Partinin önemli isimlerinden birinin, kongre salonunda katıldığı canlı televizyon yayınında söylediklerini de işte tam bu noktaya yerleştirmek gerekiyor.
MKYK dışında kalan eski bakan Beşir Atalay’ın, “Ortak akıl ilk zamanlar kadar devrede değil” demesini...
**
50 kişiden müteşekkil Merkez Karar ve Yönetim Kurulu’nda (MKYK) sadece 19 isim yerini korudu. Listedeki 31 isim değişti. Yani partiyi 1 Kasım seçimlerine taşıyacak kadronun yüzde 62’si değişti.
Liste dışı kalanlar arasında özellikle dikkat çeken isimler şöyleydi:
Ali Babacan, Bülent Arınç, Mehmet Şimşek, Abdülkadir Aksu, Haluk İpek, Hüseyin Çelik, Osman Can, Sadullah Ergin, Salih Kapusuz, Yasin Aktay.
Yeni MKYK’nın öne çıkan isimleri de şöyle:
Binali Yıldırım, Berat Albayrak, Burhan Kuzu, Cemil Çiçek, Efkan Ala, Faruk Çelik, Fatih Şahin, Galip Ensarioğlu, Mehdi Eker, Mehmet Özhaseki, Naci Ağbal, Nurettin Canikli, Recep Akdağ, Yalçın Akdoğan.
MKYK listesine ‘Beştepe’nin damga vurduğu noktasında herkes hemfikirdi dün salonda.
Kongrede, “Ak Parti’nin kurucu Genel Başkanı ve doğal lideri” sıfatlarıyla anılan Cumhurbaşkanı Recep Tayyip Erdoğan’ın adı her geçtiğinde salonda coşkunun yükseldiği de notlar arasındaki yerini aldı.
Aynı şekilde; Genel Başkan, Başbakan Ahmet Davutoğlu’nun da konuşmasında defalarca Erdoğan’ı anması da...
**
Adalet ve Kalkınma Partisi 7 Haziran’da yüzde 41 oy aldı.
“Seçmenin verdiği mesajı aldık, gereğini yapacağız” diyen Ak Parti, 1 Kasım sınavı öncesi, üç dönem kuralına istisna getirdi ve yönetim kadrosunu yeniledi.
Bu yenilenmenin, parti içinde yaratacağı gündemin ilk işaretleri hemen ilk günden, salonda su yüzüne çıktı. Kongrenin henüz ilk saatlerinde, Beşir Atalay’ın (yukarıda aktardığım) canlı yayında yaptığı açıklama en somut örnek olarak kayıtlara geçti.

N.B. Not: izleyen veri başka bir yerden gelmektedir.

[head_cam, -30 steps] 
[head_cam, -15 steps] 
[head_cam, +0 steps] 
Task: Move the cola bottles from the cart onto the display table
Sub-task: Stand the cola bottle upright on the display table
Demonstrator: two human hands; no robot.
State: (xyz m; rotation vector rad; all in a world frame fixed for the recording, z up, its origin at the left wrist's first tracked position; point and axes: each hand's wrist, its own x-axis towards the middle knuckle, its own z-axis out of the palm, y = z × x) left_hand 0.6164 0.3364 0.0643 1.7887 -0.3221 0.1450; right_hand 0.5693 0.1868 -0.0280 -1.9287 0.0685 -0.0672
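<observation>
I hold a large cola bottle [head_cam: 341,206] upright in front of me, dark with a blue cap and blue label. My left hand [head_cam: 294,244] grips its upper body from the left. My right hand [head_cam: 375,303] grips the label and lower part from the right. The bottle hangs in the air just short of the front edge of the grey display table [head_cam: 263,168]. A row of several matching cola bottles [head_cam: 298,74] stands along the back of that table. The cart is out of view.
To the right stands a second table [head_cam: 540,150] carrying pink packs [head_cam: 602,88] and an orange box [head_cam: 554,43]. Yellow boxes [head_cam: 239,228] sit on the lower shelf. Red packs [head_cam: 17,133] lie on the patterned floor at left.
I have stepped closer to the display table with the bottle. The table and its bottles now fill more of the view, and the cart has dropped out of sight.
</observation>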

Şimdi önemli olan; bu kadro değişikliğinden kaynaklı parti içi gündemin, seçime kadar nasıl şekilleneceği.
**
Dikkatimi çeken noktalardan biri de, İstanbul’da görev yapan gazetecilerin kongreye ilgilerindeki düşüklük oldu.
Genel yayın müdürleri ve köşe yazarlarının çoğu yoktu dün salonda.
Yabancı basın kuruluşlarından da az sayıda temsilci vardı.
Günün sonunda, onlardan birinin; bir Alman gazetecinin sorduğu soru dikkat çekiciydi:
“Devreye girip inisiyatif alması, Cumhurbaşkanı Erdoğan açısından bir risk anlamına da gelmiyor mu” diye sordu ecnebi meslektaşımız.
“Nasıl yani, kast ettiğiniz nedir” şeklinde bir karşı soru geldi bizimkilerden birinden.
Alman gazeteci yeni bir soruyla cevap verdi:
“Şunu demek istiyorum. Ak Parti, 1 Kasım seçimlerinde de beklediğini bulamaz, başarılı olamazsa, o zaman sorumluluğu Erdoğan’a yüklemek isteyenler çıkmaz mı?”
Kısa bir sessizliğin ardından, “Onu bilemem” dedi yabancı konuk ile sohbet eden gazeteci.